Meridian 25

Development
- Designer: Philip Rhodes
- Location: Netherlands/United States
- Year: 1960
- Builders: De Vries Lentsch Seafarer Yachts
- Role: Cruiser

Boat
- Displacement: 5,070 lb (2,300 kg)
- Draft: 3.25 ft (0.99 m)

Hull
- Type: monohull
- Construction: fiberglass
- LOA: 24.75 ft (7.54 m)
- LWL: 17.50 ft (5.33 m)
- Beam: 7.00 ft (2.13 m)
- Engine: outboard motor or inboard motor

Hull appendages
- Keel: modified long keel
- Ballast: 2,491 lb (1,130 kg)
- Rudder: keel-mounted rudder

Rig
- Rig type: Bermuda rig
- I foretriangle height: 29.13 ft (8.88 m)
- J foretriangle base: 9.71 ft (2.96 m)
- P mainsail luff: 25.25 ft (7.70 m)
- E mainsail foot: 10.75 ft (3.28 m)

Sails
- Sailplan: masthead sloop
- Mainsail area: 135.72 sq ft (12.609 m^{2})
- Jib/genoa area: 141.43 sq ft (13.139 m^{2})
- Total sail area: 277.14 sq ft (25.747 m^{2})

Racing
- PHRF: 252

= Meridian 25 =

Sailboat class

The Meridian 25 is a Dutch and American built trailerable sailboat that was designed by American Philip Rhodes as a cruiser and first built in 1960.

==Production==
The design was initially built in 1960 by the Amsterdam, Netherlands shipyard De Vries Lentsch, with some of these boats imported into the United States. The de Vries Lentsch Meridian 25 was available in three models: the Bermuda, Macinac and the Vinyard. Later, Seafarer Yachts in Huntington, New York, United States introduced a new version of the design, although it is now out of production. Due to the preponderance of models built, the boats finished vary in layout, equipment and details considerably.

==Design==
The Meridian 25 is a recreational keelboat, built predominantly of fiberglass, with wood trim. It has a masthead sloop rig; a spooned, raked stem, a raised counter, angled transom; a keel-hung rudder controlled by a tiller and a fixed, modified long keel, with a cutaway forefoot. It displaces 5070 lb and carries 2491 lb of lead ballast.

The boat is normally fitted with a small 6 to 10 hp well-mounted outboard motor for docking and maneuvering. All models also had an inboard motor as a factory option.

The design has sleeping accommodation for four people, with a double "V"-berth in the bow cabin and two straight settee berths in the main cabin.
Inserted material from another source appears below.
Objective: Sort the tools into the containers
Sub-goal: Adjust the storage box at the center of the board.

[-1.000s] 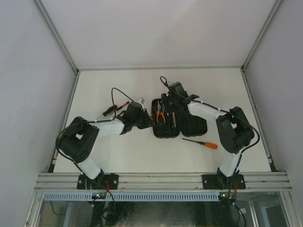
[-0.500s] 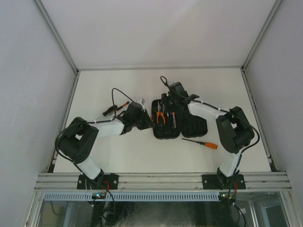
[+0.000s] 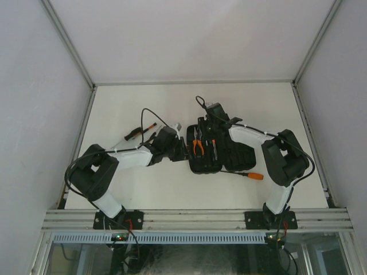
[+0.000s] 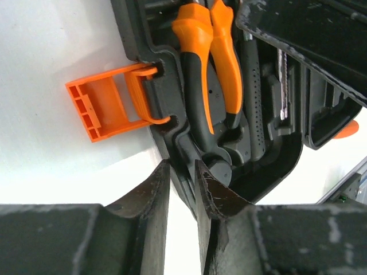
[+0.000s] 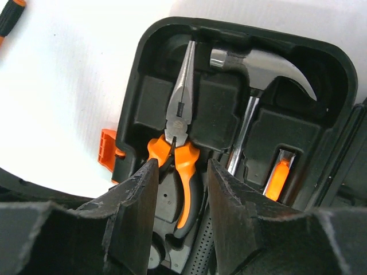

The galley is located on both sides of the companionway ladder with a single-burner stove to starboard that slides after when not in use, an icebox under the steps and above the inboard engine, and a sink to port. The head is located in the bow cabin under the "V"-berth. Cabin headroom is 68 in and the fresh water tank has a capacity of 24 u.s.gal.

The design has a PHRF racing average handicap of 252 and a hull speed of 5.6 kn.

==Operational history==
In a 2010 review Steve Henkel wrote, "the first Meridians were imported from De Vries Lentsch, a well established Dutch yard. Later they were built at the Seafarer plant in Huntington, NY, on Long Island. Like many boats from the board of Philip Rhodes, she is pretty to look at, but because of her relatively narrow beam, slack bilges, and shallow ballast location, she is also relatively tender in a breeze, has a tendency to hobbyhorse in a chop, and has little elbow room below. Best features: The large windows in her doghouse help to allay any crew claustrophobia despite the narrow confines of the cabin. Worst features: The optional Kermath 10 hp Sea Twin inboard was mounted so low in the bilge that servicing (especially oil change) was extra difficult, and any casual bilge water that collects can corrode the crankcase and engine block. Also, the icebox sits immediately above the engine. As a consequence, despite three inches of insulation, the icebox's efficiency is badly compromised."